- [Work item] Transcribe the stretch of entries below from the line with "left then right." through the line with "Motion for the", exactly and with both ends included; leave out all other lines.
[Extracted material — start]
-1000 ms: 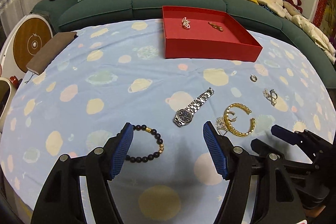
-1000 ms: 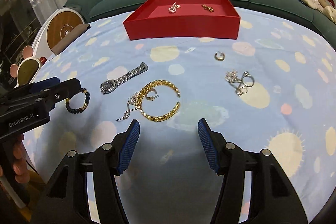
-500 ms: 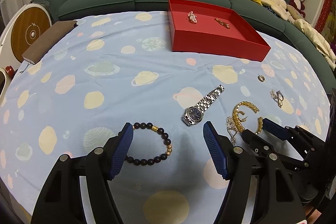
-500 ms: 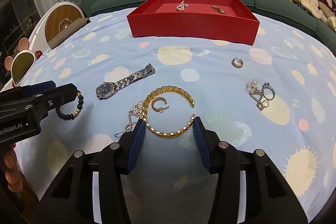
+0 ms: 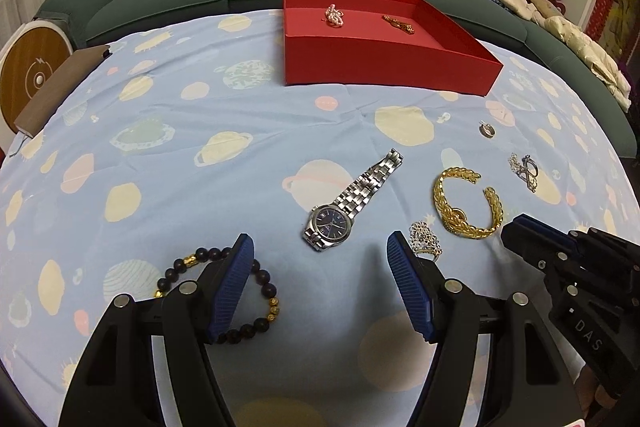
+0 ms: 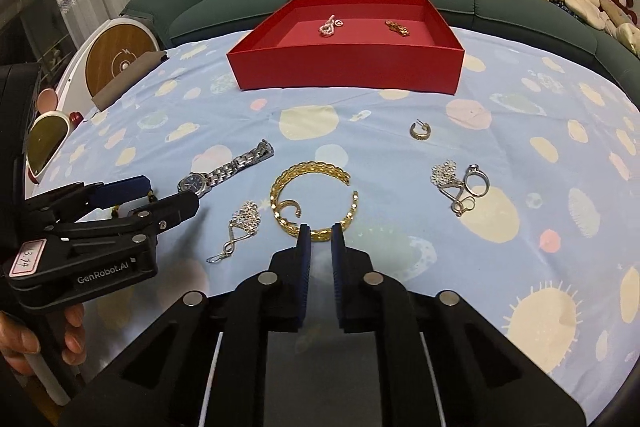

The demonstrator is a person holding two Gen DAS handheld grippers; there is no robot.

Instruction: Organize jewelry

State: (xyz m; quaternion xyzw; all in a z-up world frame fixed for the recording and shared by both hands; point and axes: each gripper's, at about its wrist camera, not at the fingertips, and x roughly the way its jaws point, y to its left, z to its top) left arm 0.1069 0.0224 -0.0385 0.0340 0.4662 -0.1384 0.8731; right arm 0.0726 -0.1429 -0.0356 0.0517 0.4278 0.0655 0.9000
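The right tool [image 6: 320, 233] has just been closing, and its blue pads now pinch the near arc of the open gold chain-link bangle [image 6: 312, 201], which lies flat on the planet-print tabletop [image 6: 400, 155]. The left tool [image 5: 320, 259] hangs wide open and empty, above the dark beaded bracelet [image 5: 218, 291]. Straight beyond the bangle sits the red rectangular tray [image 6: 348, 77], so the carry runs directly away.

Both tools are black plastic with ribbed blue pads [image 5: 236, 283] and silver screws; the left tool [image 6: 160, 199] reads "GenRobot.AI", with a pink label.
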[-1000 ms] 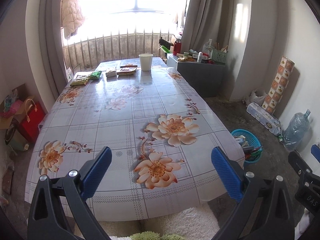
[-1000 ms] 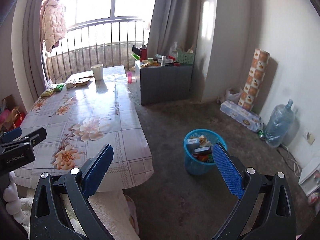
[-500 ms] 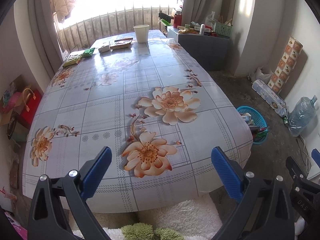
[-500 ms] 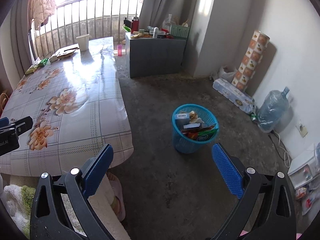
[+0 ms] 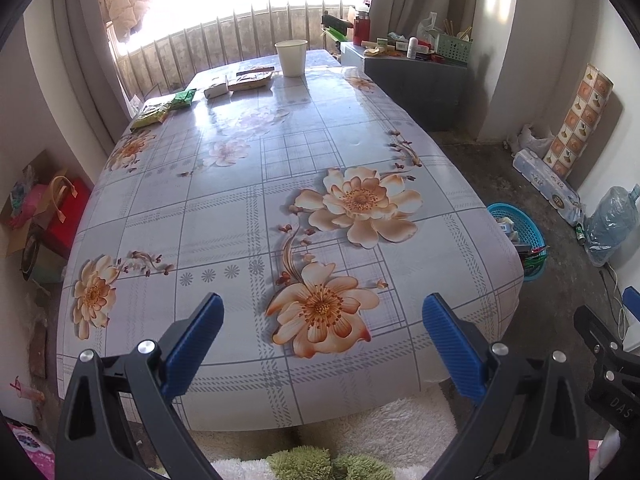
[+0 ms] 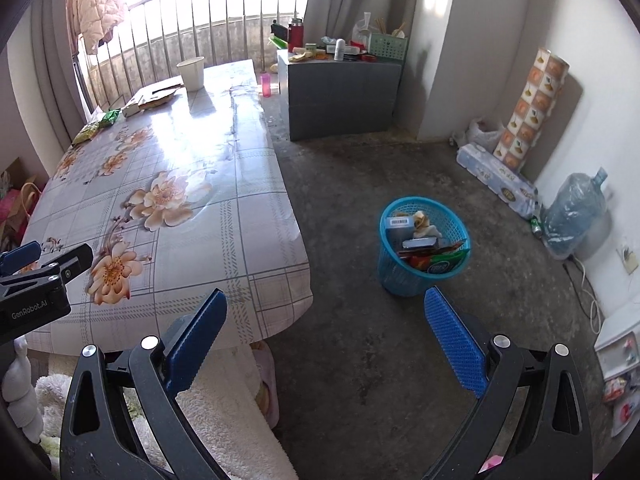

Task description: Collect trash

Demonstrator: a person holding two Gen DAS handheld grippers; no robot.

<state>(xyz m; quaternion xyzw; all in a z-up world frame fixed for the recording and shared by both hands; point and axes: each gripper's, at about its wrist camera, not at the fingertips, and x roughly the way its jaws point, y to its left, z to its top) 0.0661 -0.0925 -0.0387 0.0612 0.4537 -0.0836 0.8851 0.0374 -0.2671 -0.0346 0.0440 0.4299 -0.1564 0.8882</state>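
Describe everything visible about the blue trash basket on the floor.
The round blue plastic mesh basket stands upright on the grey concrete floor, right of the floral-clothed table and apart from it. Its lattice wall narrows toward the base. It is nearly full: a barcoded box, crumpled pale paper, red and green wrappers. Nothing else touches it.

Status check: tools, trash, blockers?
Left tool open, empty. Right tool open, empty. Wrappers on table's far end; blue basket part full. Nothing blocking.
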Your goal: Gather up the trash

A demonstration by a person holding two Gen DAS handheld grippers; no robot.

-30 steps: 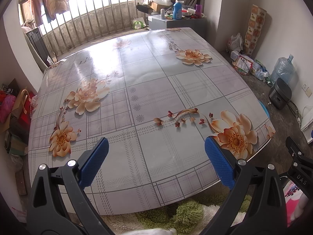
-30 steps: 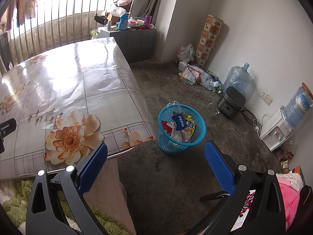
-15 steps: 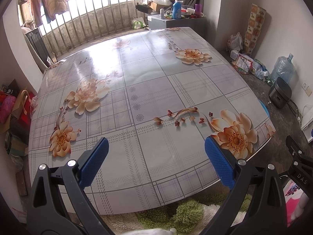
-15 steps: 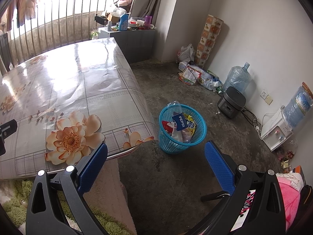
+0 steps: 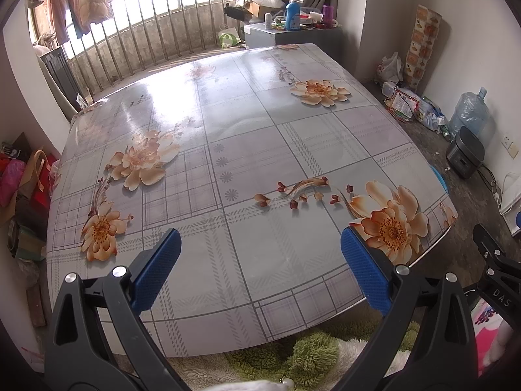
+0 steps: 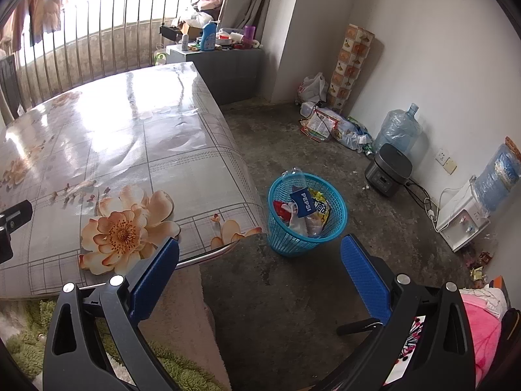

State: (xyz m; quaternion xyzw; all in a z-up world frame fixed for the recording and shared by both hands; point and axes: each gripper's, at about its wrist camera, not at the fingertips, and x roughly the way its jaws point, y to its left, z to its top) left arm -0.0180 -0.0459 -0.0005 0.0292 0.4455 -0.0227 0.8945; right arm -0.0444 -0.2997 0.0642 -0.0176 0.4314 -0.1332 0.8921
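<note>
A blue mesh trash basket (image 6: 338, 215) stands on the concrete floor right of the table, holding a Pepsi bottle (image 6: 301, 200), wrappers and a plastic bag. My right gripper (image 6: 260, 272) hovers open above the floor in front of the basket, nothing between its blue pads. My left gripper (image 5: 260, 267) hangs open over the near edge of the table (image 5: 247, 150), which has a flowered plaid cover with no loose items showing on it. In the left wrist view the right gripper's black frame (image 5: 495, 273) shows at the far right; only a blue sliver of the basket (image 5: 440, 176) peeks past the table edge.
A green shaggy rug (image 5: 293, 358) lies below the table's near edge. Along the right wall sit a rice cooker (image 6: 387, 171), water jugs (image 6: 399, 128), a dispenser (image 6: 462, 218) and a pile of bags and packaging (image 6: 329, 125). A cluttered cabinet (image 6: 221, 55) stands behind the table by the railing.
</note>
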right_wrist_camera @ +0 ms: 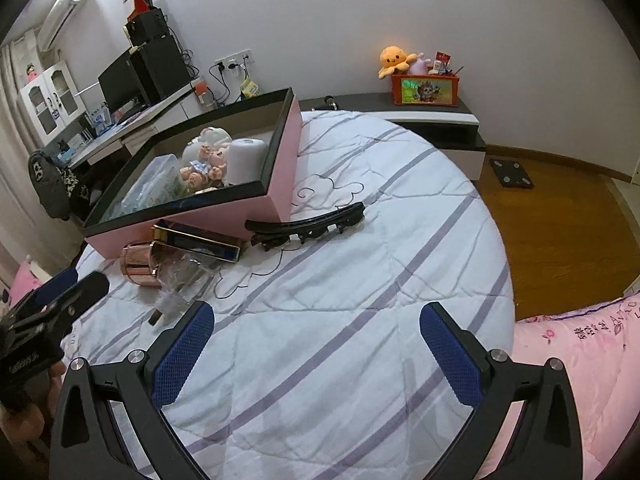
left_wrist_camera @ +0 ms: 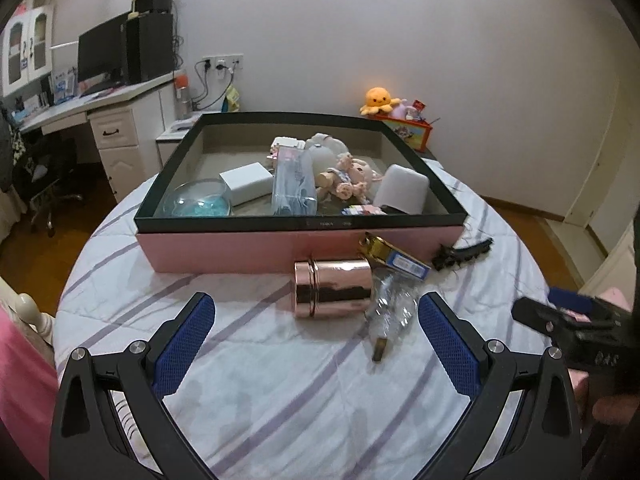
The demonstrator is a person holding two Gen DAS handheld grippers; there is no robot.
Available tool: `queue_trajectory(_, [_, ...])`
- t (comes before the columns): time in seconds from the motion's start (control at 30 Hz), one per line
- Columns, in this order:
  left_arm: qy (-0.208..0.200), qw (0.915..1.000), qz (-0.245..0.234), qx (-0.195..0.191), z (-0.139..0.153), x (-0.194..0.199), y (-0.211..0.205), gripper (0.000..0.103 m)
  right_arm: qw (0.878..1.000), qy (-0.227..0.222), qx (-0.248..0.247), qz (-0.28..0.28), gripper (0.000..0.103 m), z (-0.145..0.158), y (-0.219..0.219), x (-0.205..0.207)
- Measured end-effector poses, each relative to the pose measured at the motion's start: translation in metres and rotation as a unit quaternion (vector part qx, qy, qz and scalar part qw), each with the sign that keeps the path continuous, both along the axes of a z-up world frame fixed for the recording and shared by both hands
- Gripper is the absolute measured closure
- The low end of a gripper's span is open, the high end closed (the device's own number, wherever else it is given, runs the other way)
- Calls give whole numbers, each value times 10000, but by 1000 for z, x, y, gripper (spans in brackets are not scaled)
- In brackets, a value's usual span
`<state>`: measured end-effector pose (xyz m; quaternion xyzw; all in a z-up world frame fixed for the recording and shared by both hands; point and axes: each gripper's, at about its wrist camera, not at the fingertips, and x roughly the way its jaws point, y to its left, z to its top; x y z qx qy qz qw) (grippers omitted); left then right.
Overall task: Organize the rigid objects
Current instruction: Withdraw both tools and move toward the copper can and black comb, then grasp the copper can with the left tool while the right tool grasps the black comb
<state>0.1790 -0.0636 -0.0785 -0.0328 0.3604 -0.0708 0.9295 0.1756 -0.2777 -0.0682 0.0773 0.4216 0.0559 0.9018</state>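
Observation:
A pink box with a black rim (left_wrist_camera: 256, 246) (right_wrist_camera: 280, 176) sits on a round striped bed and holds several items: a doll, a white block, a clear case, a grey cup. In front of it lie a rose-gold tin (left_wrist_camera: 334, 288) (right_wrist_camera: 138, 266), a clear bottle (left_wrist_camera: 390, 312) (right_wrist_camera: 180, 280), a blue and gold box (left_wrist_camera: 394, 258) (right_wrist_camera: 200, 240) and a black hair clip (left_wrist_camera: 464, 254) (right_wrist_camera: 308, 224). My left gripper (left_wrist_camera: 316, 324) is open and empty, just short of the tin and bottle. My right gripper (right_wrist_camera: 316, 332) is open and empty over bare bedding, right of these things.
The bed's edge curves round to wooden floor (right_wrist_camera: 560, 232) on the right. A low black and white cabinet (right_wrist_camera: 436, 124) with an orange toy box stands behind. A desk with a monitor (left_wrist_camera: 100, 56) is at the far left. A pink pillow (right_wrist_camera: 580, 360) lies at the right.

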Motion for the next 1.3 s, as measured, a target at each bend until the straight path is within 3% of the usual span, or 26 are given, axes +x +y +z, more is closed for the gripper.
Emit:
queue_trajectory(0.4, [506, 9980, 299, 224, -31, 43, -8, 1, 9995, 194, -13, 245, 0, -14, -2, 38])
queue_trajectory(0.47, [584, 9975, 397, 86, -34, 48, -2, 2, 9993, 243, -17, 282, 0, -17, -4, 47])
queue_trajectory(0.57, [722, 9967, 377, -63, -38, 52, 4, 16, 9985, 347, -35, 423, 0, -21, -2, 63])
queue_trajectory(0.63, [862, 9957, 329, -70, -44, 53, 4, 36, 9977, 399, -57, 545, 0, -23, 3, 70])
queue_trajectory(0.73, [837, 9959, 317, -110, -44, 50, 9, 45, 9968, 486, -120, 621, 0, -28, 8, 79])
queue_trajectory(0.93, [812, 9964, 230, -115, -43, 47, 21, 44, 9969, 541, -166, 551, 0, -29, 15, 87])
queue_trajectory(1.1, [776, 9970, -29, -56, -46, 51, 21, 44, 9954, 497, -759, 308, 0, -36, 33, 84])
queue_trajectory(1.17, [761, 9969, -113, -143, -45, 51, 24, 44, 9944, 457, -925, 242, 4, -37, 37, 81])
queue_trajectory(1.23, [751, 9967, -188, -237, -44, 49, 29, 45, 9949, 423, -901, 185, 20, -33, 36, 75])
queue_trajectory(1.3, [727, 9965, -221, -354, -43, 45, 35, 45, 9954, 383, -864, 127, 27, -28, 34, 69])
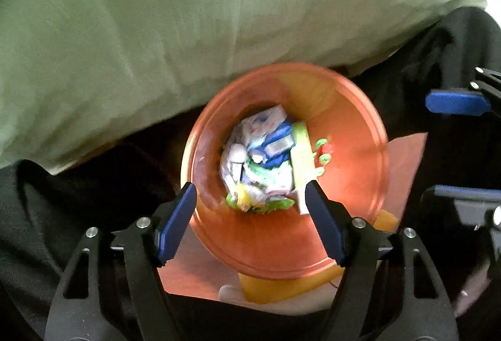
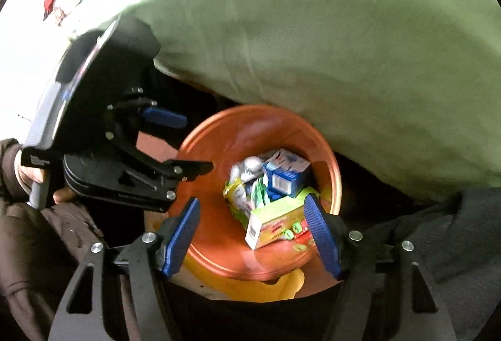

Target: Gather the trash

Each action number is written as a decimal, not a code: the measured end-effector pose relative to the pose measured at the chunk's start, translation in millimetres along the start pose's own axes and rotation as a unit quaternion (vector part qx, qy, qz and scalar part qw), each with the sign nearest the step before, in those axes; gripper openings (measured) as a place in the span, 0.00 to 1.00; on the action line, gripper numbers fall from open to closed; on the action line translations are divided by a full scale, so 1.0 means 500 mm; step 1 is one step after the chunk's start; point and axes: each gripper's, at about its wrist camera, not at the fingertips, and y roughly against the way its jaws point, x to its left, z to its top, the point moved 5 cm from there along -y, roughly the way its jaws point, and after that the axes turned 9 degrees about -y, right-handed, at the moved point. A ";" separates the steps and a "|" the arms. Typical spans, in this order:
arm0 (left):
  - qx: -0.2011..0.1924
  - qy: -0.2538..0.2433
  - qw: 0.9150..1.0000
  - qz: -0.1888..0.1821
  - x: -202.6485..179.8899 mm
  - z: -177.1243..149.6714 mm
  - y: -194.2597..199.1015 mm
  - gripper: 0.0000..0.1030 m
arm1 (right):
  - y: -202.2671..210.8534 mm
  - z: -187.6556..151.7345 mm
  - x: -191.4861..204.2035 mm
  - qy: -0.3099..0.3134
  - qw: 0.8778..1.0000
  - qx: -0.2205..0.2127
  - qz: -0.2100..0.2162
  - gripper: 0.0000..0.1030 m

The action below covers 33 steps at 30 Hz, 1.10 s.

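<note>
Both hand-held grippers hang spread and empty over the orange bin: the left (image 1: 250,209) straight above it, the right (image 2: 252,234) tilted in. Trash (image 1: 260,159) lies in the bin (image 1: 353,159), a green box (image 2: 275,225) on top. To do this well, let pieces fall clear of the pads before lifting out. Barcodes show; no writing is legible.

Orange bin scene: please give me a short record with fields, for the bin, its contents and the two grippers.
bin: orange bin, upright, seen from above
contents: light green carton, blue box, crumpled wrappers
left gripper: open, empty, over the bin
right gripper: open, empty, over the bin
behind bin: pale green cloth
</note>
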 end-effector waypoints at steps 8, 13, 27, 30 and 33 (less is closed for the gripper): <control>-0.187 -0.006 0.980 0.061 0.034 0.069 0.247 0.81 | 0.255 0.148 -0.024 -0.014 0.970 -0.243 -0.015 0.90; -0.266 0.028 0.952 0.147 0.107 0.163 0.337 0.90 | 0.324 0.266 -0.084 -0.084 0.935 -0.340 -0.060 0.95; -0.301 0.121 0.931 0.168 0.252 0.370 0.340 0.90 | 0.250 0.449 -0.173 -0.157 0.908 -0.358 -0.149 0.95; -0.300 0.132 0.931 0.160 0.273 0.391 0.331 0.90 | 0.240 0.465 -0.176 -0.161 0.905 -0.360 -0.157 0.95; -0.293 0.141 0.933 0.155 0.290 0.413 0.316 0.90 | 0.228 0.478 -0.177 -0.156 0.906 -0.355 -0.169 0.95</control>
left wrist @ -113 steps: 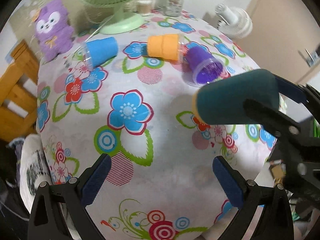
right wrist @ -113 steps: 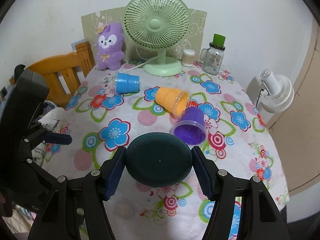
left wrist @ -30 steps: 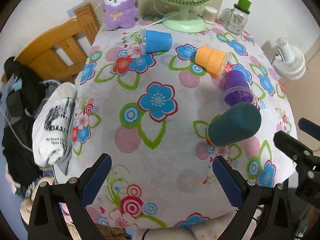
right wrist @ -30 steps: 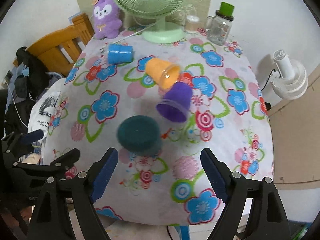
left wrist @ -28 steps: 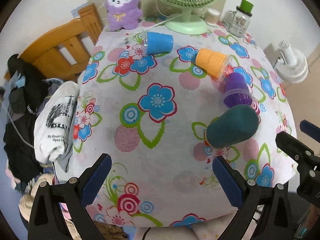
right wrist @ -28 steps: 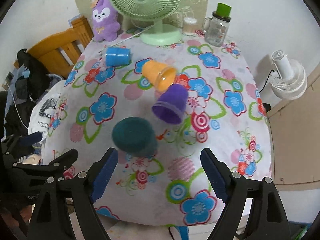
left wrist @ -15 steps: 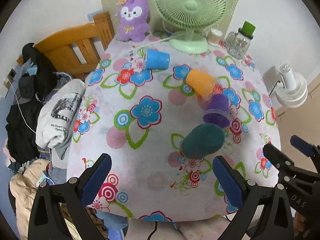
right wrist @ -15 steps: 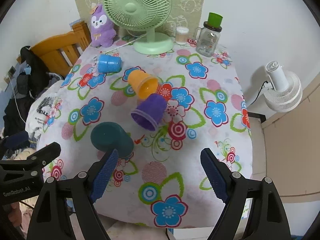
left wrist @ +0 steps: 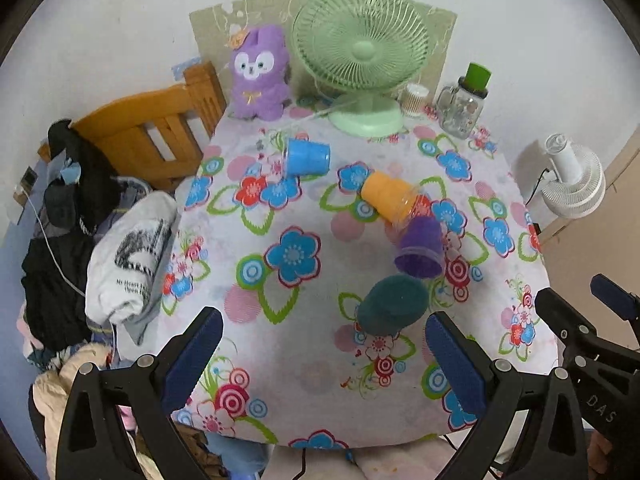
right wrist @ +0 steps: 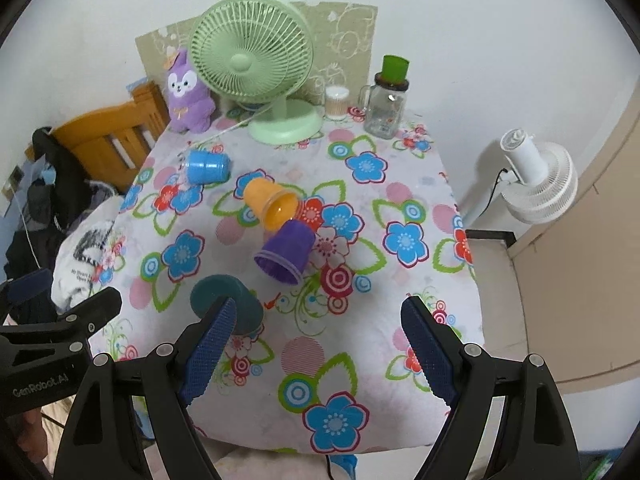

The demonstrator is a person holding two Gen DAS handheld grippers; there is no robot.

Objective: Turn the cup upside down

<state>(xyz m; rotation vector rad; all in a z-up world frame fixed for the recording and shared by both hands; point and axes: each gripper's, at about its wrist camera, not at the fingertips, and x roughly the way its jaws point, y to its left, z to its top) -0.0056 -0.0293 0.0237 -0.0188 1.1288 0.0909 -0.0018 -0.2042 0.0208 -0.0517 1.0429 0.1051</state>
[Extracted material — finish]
- [Answer space]
`<state>`: measured end-effector pose (xyz m; quaternion xyzw; all in a z-up world frame fixed for the recording and shared by both hands; point and axes: each gripper's, at about its wrist camera, not at the fingertips, and x roughly the way its jaws point, y to its left, z to its top; x y z qx qy qz qw) (grippers omitted); left then right.
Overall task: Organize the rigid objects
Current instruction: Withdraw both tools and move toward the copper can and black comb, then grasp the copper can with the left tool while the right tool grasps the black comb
<state>0.1790 -0.0636 -0.0785 -0.0328 0.3604 -0.0708 0.9295 0.1756 -0.2777 -0.0682 0.0773 0.4216 0.0559 0.9018</state>
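Observation:
A pink box with a black rim (left_wrist_camera: 256, 246) (right_wrist_camera: 280, 176) sits on a round striped bed and holds several items: a doll, a white block, a clear case, a grey cup. In front of it lie a rose-gold tin (left_wrist_camera: 334, 288) (right_wrist_camera: 138, 266), a clear bottle (left_wrist_camera: 390, 312) (right_wrist_camera: 180, 280), a blue and gold box (left_wrist_camera: 394, 258) (right_wrist_camera: 200, 240) and a black hair clip (left_wrist_camera: 464, 254) (right_wrist_camera: 308, 224). My left gripper (left_wrist_camera: 316, 324) is open and empty, just short of the tin and bottle. My right gripper (right_wrist_camera: 316, 332) is open and empty over bare bedding, right of these things.
The bed's edge curves round to wooden floor (right_wrist_camera: 560, 232) on the right. A low black and white cabinet (right_wrist_camera: 436, 124) with an orange toy box stands behind. A desk with a monitor (left_wrist_camera: 100, 56) is at the far left. A pink pillow (right_wrist_camera: 580, 360) lies at the right.
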
Motion for the next 1.3 s, as measured, a target at each bend until the straight path is within 3% of the usual span, or 26 are given, axes +x +y +z, more is closed for the gripper.

The required output is complete.